Daily business and finance update 30th October 2023
NatWest shares plunge
Good morning. Today we're talking about NatWest shares tumbling, the Crypto King takes the stand in his fraud trial and The Body Shop takeover talk.
NatWest shares plunge
On Friday, NatWest's share price dropped by 12% after the bank downgraded its profit outlook for the full year. The downgrade was due to tougher competition for savers' cash, higher costs and a weaker economic outlook. The bank, which is 40% owned by taxpayers following the 2008 government bailout, is the UK's largest mortgage lender, and it is particularly vulnerable to a slowdown in the housing market. The profit outlook downgrade is a blow for NatWest investors, who have already seen the bank's share price fall by more than 30% this year. The news came the same day as the bank published a report into its controversial decision to close Nigel Farage’s bank accounts. The independent review found that the bank had made "serious failings" in its treatment of the politician including not providing him a clear explanation of the reasons for the decision.
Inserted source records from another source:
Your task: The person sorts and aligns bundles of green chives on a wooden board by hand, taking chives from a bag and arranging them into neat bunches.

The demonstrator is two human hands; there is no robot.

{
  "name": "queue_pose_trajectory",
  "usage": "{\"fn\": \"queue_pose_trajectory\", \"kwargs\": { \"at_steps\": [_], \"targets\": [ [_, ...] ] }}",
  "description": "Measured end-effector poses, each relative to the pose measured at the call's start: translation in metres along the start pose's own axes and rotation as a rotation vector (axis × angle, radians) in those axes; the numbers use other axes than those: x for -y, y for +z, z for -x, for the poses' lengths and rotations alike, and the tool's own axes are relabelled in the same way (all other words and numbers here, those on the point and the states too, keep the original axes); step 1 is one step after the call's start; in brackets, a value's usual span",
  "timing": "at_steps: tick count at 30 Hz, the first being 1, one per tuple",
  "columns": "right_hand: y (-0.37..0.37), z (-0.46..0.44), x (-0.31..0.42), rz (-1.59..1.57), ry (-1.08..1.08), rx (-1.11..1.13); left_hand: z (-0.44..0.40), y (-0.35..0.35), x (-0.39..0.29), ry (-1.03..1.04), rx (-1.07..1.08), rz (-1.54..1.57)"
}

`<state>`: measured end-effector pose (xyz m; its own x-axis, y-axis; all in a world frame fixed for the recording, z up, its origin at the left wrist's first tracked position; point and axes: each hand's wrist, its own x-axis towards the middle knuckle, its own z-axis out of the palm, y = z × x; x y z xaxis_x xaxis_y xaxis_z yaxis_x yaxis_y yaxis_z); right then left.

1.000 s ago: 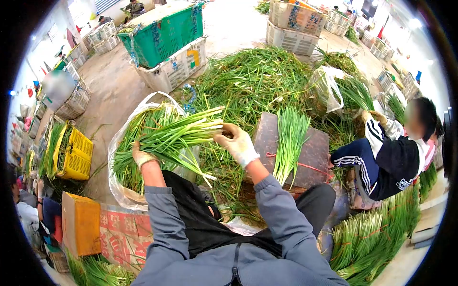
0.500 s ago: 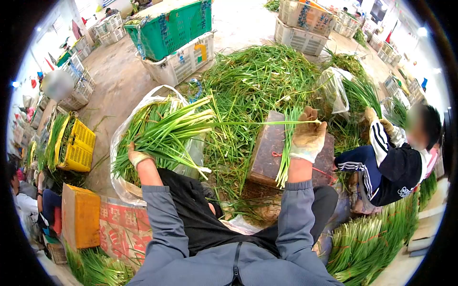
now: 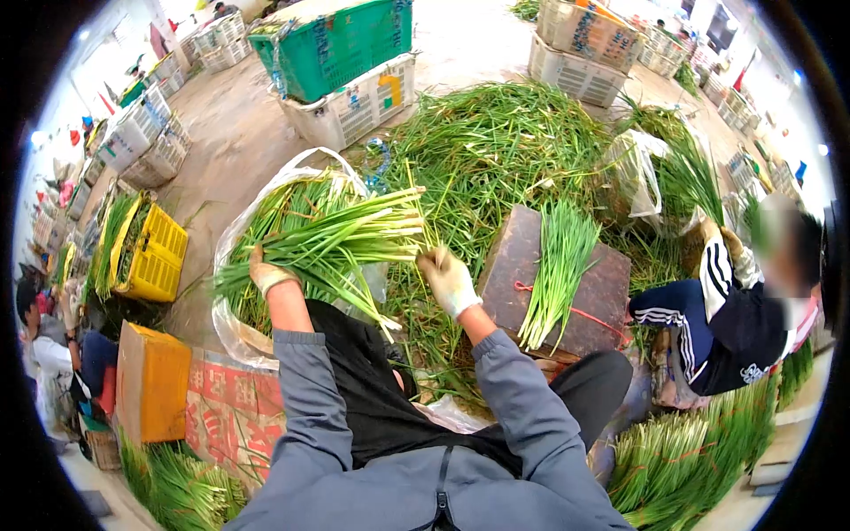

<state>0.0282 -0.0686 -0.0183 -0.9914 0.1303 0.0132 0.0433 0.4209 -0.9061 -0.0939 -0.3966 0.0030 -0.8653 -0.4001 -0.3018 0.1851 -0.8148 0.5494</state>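
Observation:
My left hand (image 3: 271, 273), in a pale stained glove, is closed around a bunch of chives (image 3: 354, 232). The white stalk ends point right and the green leaves trail left over an open plastic sack. Close by those ends is my right hand (image 3: 449, 281), also gloved, its fingers pinched together. What they hold, if anything, is too small to make out; a thin yellowish leaf runs near the fingertips. A loose pile of chives (image 3: 561, 270) lies on a dark brown box (image 3: 506, 261) to the right, with a red tie (image 3: 591, 316) beside it.
A heap of loose greens (image 3: 505, 142) covers the floor ahead. The white plastic sack (image 3: 223, 319) sits left of my legs. Behind it stand a green crate (image 3: 341, 49) and a white crate (image 3: 350, 106). A co-worker (image 3: 735, 319) sits at right, near tied bundles (image 3: 691, 451).
My right hand has moved left from above the brown box to the stalk ends of the held bunch. The chives it was over now lie uncovered on the box.

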Motion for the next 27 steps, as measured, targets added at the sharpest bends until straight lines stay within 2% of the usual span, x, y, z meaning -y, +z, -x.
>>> {"fn": "queue_pose_trajectory", "kwargs": {
  "at_steps": [2,4,5,7,8,12,15,17,18,20,21,22,24,25,27],
  "targets": [
    [0.004,0.026,-0.049,0.397,-0.066,0.464,0.001,-0.002,0.0,0.028,0.004,-0.014],
    [-0.001,0.047,-0.064,0.422,-0.077,0.312,0.005,0.005,-0.002,0.006,-0.005,0.045],
    [-0.018,0.051,-0.025,0.221,-0.006,0.263,0.004,0.004,-0.002,0.017,0.015,0.046],
    [-0.015,0.041,-0.031,-0.134,-0.051,0.207,0.002,0.001,0.0,0.025,0.05,0.048],
    [-0.019,0.041,0.005,-0.277,0.088,0.212,-0.005,-0.004,0.003,-0.001,0.064,0.063],
    [0.006,0.039,0.064,-0.214,0.025,0.437,0.013,0.018,0.015,-0.035,0.028,0.071],
    [0.03,0.035,0.063,-0.19,0.061,0.422,0.013,0.014,0.019,-0.058,0.056,0.046],
    [0.045,0.036,0.053,-0.299,-0.111,0.329,0.012,0.013,0.02,-0.038,0.073,-0.012],
    [0.045,0.038,0.046,-0.295,-0.111,0.339,0.012,0.01,0.02,-0.034,0.065,-0.006],
    [0.024,0.052,0.085,-0.039,-0.05,0.555,0.021,0.012,0.018,-0.065,0.182,0.002],
    [0.043,0.052,0.058,-0.131,-0.026,0.593,0.024,0.018,0.017,-0.078,0.084,0.013],
    [0.04,0.059,0.07,-0.254,0.256,0.689,0.021,0.018,0.017,-0.076,0.09,0.017],
    [0.045,0.062,0.055,-0.059,0.157,0.535,0.017,0.013,0.017,-0.071,0.12,0.054],
    [0.05,0.062,0.03,0.06,-0.018,0.446,0.023,0.018,0.015,-0.079,0.061,0.021],
    [0.021,0.066,0.044,0.412,-0.14,0.522,0.028,0.021,0.012,-0.087,0.069,-0.026]
  ]
}}
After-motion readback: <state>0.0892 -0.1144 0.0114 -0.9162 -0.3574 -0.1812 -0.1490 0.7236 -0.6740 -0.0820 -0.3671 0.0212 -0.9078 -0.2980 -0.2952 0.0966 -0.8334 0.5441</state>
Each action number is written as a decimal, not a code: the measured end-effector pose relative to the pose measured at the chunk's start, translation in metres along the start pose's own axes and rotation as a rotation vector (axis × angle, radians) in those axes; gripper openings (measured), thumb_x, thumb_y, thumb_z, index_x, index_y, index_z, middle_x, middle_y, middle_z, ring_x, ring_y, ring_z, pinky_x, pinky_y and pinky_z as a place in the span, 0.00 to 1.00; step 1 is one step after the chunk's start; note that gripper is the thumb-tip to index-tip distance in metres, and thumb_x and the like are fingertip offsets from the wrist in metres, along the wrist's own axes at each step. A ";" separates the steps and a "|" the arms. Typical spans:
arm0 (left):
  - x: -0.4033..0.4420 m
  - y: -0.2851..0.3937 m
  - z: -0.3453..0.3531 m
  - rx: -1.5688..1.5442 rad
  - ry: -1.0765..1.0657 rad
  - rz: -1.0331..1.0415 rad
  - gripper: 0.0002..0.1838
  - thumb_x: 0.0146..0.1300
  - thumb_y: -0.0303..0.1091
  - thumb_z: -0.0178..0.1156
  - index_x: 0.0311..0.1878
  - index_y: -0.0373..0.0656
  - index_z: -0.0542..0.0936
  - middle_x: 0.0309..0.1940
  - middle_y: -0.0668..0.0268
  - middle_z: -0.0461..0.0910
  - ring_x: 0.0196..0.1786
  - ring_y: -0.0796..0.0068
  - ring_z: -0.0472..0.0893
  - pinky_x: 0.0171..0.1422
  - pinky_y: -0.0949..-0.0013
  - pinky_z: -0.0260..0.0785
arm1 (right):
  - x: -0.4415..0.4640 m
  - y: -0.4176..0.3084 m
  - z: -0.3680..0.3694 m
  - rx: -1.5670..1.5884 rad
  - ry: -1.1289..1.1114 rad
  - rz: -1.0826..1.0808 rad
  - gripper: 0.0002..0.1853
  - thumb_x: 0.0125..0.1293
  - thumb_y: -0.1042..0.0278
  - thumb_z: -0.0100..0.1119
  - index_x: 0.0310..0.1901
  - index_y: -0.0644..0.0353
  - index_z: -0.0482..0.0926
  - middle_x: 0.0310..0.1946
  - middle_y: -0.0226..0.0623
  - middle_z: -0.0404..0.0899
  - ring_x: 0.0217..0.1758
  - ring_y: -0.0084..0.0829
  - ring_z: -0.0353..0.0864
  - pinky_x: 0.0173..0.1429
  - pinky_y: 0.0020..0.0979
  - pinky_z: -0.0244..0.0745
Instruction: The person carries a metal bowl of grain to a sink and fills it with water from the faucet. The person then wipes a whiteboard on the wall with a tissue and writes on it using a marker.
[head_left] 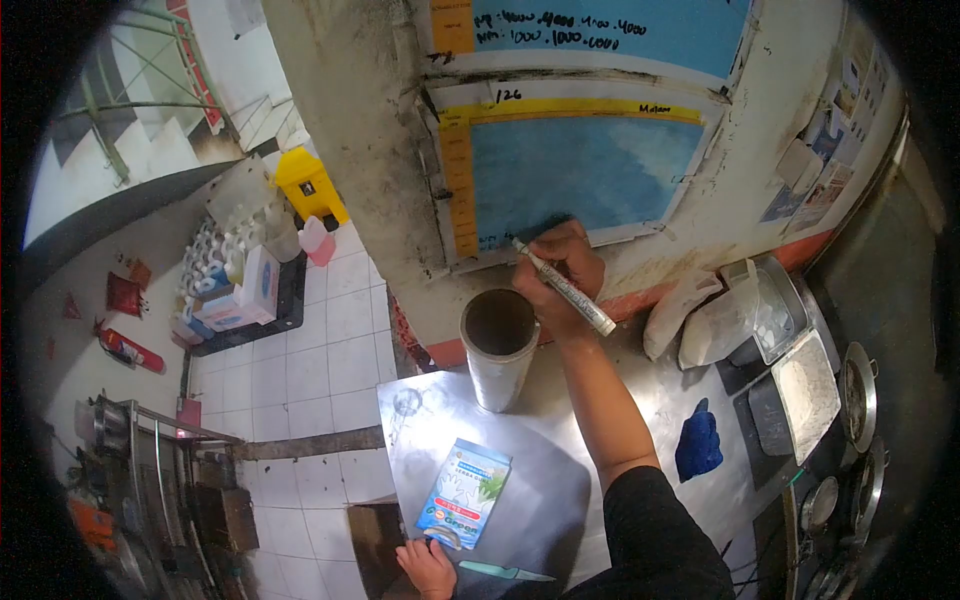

Crypto King takes the stand
Sam Bankman-Fried, the former CEO of the cryptocurrency exchange FTX, testified in court on Friday, in his high-profile fraud trial. Bankman-Fried is facing seven counts of wire fraud and conspiracy to launder money in connection with the collapse of FTX in November 2022. In his testimony, Bankman-Fried, once dubbed the “Crypto King” admitted to making mistakes, but he denied that he intentionally defrauded FTX customers. Bankman-Fried testified that he received between 10,000 and 100,000 emails per day, and that he often responded to them within minutes. He also said that he worked up to 120 hours per week, and that he often slept on the floor of his office. He said that he believed that FTX was solvent at the time of its collapse, and that he was working to raise new capital to keep the company afloat. If he is found guilty he could face what is effectively a life sentence in prison.
Body Shop takeover talk
The Body Shop, the British cosmetics company known for its natural and ethical products, could be up for sale again, just six years after being acquired by Brazilian cosmetics giant Natura & Co. In August, Natura & Co. announced that it was exploring "strategic alternatives" for The Body Shop, including a possible sale. The company said that the decision was part of a broader plan to simplify its business and focus on its core brands. The Body Shop has been struggling in recent years, with sales declining both in-store and online as it faces increased competition from other natural and ethical cosmetics brands. Aurelius, a German private equity firm, is reportedly the favourite to buy the brand and could pay as much as £500m. Aurelius acquired the sportswear chain Footasylum last year after JD Sports was ordered to sell it by competition regulators.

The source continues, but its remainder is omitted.